My boyfriend’s going to Africa. Did I mention that? Oh yeah. For like five weeks. And sure, I mean, it’s with his grad school program not like an Iron Man-style walkabout (oh wait; that’s Australia…whoops), but c’mon…Africa’s kinda far away.
So clearly, the thing to do when one’s significant other is departing for a foreign country is to make them cookies.
I call these Pecan Cinnamandies–they’re based on a bunch of recipes for Pecan Sandies I found, but I added some spiciness and went for a more cake-like cookie by using cream of tartar in addition to baking soda, as well as an egg and vanilla.
Now, if you’ve been reading my blog for even a little while, you know that I love sweet things. The only dessert that has ever come close to being too overpoweringly sugary for me is Cold Stone, and that’s only in recent years (I suppose my palate is starting to refine? Or maybe I’m just becoming a wuss). So I feel it is my duty as an ambassador for the diabetic-coma-inducing to let you know that these cookies have a much more subtle flavor than the baked goods I usually do.
The pecans are definitely the star of the show as far as these cookies are concerned. They lend a crunchy, buttery quality to the cookie base, which I described to Middle Chip as almost a cross between a sugar cookie and a shortbread. Nut-lovers will rejoice–rather than their beloved walnuts or almonds or, as in this case, pecans, being overshadowed by chocolate chunks and candy bar pieces and all of the other flashy sassy stuff I’m accustomed to throwing in cookies, the beauty of these cinnamandies is their simplicity.
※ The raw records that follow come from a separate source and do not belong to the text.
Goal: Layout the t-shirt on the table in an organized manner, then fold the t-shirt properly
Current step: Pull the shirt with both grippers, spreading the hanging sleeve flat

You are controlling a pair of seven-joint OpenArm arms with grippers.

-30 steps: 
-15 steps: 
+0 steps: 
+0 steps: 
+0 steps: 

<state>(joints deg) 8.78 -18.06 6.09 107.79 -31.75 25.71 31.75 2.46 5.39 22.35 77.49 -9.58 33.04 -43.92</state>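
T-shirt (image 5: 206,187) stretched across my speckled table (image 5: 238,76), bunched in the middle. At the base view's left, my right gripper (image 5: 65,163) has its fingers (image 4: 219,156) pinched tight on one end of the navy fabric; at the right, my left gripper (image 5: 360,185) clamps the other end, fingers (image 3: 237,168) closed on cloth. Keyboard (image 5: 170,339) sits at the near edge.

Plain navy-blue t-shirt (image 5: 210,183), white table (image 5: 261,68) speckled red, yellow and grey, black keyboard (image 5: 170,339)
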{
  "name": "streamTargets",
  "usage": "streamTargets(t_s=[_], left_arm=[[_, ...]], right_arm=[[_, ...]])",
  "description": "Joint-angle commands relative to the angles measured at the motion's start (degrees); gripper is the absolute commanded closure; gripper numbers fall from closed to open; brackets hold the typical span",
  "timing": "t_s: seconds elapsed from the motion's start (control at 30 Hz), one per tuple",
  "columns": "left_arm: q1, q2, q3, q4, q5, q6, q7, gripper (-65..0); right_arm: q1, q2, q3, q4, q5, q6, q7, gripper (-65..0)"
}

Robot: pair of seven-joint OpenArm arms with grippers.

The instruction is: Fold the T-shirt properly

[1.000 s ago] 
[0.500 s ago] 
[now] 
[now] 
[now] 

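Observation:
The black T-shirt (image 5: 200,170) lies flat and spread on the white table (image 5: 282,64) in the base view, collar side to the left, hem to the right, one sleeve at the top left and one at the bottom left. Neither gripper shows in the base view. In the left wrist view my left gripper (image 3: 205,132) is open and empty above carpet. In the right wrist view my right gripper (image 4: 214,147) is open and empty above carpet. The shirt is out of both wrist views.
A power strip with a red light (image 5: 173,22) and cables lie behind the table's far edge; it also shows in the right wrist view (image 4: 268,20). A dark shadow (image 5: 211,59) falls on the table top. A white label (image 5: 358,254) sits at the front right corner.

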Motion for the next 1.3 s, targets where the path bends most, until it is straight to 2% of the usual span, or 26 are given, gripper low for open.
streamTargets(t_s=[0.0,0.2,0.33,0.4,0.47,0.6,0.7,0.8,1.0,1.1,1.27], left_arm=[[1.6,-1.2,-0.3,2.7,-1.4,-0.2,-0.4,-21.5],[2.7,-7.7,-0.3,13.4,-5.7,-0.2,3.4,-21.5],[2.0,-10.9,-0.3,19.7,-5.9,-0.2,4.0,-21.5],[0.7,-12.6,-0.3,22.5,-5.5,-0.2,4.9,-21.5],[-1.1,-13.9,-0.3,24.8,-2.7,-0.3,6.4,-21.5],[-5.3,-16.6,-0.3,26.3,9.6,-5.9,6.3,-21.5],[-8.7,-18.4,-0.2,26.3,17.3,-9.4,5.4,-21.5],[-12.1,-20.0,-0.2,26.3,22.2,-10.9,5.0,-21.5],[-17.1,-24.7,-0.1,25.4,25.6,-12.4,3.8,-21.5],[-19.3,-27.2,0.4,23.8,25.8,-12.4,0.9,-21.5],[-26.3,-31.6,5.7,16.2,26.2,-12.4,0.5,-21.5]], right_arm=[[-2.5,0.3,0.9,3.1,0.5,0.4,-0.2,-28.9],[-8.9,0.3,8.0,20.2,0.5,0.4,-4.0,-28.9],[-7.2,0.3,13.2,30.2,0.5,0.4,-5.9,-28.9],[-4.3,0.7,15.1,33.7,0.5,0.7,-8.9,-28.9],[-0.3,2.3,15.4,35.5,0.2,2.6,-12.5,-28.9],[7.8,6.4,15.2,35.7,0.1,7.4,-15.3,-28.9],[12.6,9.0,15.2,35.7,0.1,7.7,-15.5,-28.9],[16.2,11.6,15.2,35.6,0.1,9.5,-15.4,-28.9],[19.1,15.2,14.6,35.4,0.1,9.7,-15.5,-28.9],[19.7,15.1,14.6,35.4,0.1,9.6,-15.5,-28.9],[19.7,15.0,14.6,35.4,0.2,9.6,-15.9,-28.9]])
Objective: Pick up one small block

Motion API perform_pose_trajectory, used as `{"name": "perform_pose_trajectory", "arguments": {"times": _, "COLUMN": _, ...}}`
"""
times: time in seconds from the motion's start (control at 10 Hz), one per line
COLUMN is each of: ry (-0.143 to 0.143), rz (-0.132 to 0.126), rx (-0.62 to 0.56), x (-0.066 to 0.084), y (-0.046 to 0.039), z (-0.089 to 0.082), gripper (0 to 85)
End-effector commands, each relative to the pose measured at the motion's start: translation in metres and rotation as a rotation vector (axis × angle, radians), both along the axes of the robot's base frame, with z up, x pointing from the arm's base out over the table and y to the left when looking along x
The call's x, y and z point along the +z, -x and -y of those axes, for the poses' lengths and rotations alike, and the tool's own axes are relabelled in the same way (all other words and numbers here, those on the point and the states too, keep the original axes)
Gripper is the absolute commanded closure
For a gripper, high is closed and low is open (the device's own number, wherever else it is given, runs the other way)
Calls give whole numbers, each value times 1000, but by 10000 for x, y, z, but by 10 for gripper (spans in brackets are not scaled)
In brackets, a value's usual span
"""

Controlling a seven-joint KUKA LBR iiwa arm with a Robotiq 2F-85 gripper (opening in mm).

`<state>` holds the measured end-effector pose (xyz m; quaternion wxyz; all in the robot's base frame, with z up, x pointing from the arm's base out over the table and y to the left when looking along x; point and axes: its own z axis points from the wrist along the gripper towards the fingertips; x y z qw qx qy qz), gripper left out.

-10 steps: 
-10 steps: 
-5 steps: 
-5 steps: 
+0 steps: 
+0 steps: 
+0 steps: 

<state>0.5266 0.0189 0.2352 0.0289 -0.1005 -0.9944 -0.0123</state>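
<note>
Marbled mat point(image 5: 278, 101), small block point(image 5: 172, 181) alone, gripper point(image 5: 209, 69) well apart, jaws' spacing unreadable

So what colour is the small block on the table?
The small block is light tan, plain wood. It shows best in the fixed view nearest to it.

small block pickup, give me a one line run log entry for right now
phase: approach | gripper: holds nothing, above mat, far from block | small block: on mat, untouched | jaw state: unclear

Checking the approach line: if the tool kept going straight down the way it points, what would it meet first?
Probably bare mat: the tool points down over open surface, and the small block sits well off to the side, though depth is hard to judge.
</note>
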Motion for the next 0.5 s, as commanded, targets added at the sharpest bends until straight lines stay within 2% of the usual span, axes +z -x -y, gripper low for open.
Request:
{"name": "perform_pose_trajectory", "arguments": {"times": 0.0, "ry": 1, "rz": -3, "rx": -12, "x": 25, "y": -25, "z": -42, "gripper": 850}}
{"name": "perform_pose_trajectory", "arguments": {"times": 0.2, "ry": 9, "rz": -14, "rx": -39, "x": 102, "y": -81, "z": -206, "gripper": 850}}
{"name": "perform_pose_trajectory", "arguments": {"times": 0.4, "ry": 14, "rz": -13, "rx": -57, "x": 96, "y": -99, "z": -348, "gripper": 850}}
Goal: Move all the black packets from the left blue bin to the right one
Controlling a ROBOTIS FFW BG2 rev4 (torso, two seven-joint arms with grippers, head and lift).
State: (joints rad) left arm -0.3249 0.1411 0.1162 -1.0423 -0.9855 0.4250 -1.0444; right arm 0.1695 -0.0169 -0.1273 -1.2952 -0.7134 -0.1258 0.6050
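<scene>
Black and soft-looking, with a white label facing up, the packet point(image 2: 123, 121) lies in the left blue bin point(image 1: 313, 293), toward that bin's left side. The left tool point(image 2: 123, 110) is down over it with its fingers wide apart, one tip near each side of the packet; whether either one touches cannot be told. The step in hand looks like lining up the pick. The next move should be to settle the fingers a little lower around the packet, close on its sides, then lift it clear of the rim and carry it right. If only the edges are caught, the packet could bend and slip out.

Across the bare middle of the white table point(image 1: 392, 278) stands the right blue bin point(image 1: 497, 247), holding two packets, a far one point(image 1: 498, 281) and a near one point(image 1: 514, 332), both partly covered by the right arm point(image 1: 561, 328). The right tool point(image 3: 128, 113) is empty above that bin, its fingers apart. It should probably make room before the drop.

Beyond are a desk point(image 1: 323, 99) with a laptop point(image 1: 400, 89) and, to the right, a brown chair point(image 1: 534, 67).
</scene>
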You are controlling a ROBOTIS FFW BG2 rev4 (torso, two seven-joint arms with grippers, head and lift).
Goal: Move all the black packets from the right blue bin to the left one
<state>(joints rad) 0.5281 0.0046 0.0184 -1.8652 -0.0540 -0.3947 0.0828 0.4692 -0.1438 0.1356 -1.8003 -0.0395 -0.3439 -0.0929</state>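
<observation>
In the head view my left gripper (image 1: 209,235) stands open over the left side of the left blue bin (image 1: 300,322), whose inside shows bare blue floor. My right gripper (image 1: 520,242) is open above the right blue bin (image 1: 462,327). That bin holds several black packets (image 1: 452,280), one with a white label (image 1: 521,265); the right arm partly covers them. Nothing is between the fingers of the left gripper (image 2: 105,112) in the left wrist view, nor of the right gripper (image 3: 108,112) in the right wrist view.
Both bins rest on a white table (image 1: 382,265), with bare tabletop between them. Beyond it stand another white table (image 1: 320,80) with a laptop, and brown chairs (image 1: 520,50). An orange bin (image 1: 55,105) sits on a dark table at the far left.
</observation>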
You’re eating the cookie for the pecans, and each bite is a nutty reminder of that.
So, dear pecan fans, I hope that you will embrace these cookies and give them a home in your kitchens. The Africa-bound’s first words, upon biting into one? “Fluffy. Pecan-y. Delicious.”
1 1/4 cup all-purpose flour
1/4 tsp salt
1/4 tsp baking soda
1/4 tsp cream of tartar
1/4 tsp nutmeg
1/4 tsp cinnamon, plus more for sprinkling (if desired)
1/2 cup unsalted butter, at room temperature, plus 1 tbsp
1/2 cup brown sugar
1/4 cup powdered sugar
1 1/2 tsp vanilla extract
1 cup pecans, chopped and toasted (see below)
For toasty pecan goodness:*
1. Preheat oven to 400 degrees F.
2. Roughly chop pecans until you have one cup’s worth.
3. Melt 1 tbsp of butter in a small pan. Toss chopped pecans in melted butter to coat.
4. Line a baking sheet with parchment paper or nonstick foil (I used foil; we were out of parchment paper) and spread pecans out in a single layer.
5. Toast pecans in the oven for about 6 minutes, stopping to turn them with a spatula halfway through. Remove from oven and let cool.
*A big thanks to Amber at Bluebonnets & Brownies for encouraging me to toast up the pecans before baking! Her Southern gal expertise–to say nothing of her culinary expertise in general–was very much appreciated.
For the cookies:
1. Preheat oven to 350 degrees F.
2. In a medium-sized bowl, whisk together dry ingredients: flour, salt, baking soda, cream of tartar, nutmeg, and cinnamon.
3. In another bowl, cream butter with brown sugar and powdered sugar until fully incorporated (that is, no chunks of butter or clumps of sugar remain–when I was starting out, I never knew exactly what to interpret “fully incorporated” to mean).
4. Stir in egg and vanilla extract. The cookie batter will be pretty sticky–never fear. It also smells like Thanksgiving thanks to the nutmeg and cinnamon, which was a delightful surprise on a sticky June night.
5. Fold in the pecans, making sure to stir them in completely. You don’t want half of your cookies to be nut-filled and the other half to be empty! (Or maybe you do…in which case, ignore me.)
6. Form dough into balls about 2 inches in diameter and arrange on a cookie sheet (lined or greased if that’s your fancy–ours is ancient and for some reason, completely nonstick. I have no idea why. Cookies legitimately just pop off like magic. I’m convinced it’s the influence of my ancestors or something). Optional: sprinkle cinnamon on the top of each cookie dough ball, as in the photo above. I did this with my second batch and it tasted (and looked!) awesome.
7. Bake for about 9 minutes, or until the edges start to turn golden brown. Remove cookie sheet from oven and let cool for about 5 minutes before transferring cookies to wire racks to cool completely.